Assignment »
Skip the pictures. Transcribe exactly the lines from the line containing "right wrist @" to the end of the listing.

===============

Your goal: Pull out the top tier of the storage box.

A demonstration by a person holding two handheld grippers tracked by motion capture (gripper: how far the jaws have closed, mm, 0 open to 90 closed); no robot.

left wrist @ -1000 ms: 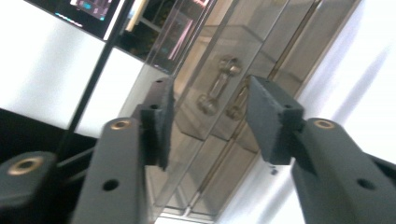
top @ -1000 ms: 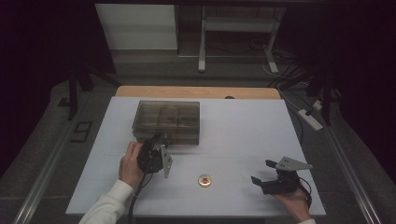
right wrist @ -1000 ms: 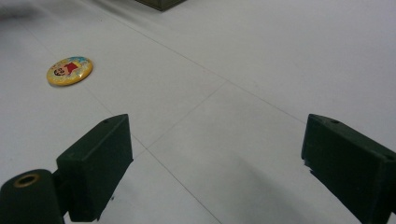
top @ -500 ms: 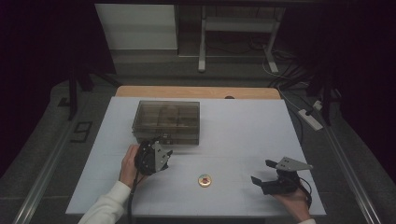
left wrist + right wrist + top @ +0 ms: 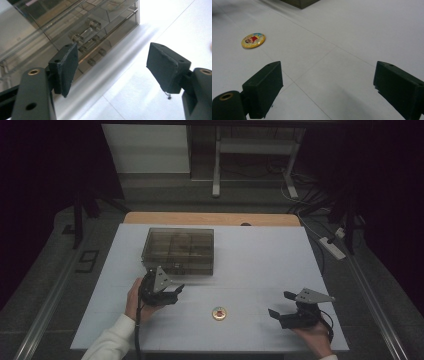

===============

Task solution »
right wrist @ -1000 ms: 
top @ -500 ms: 
left wrist + right wrist + top @ +0 ms: 

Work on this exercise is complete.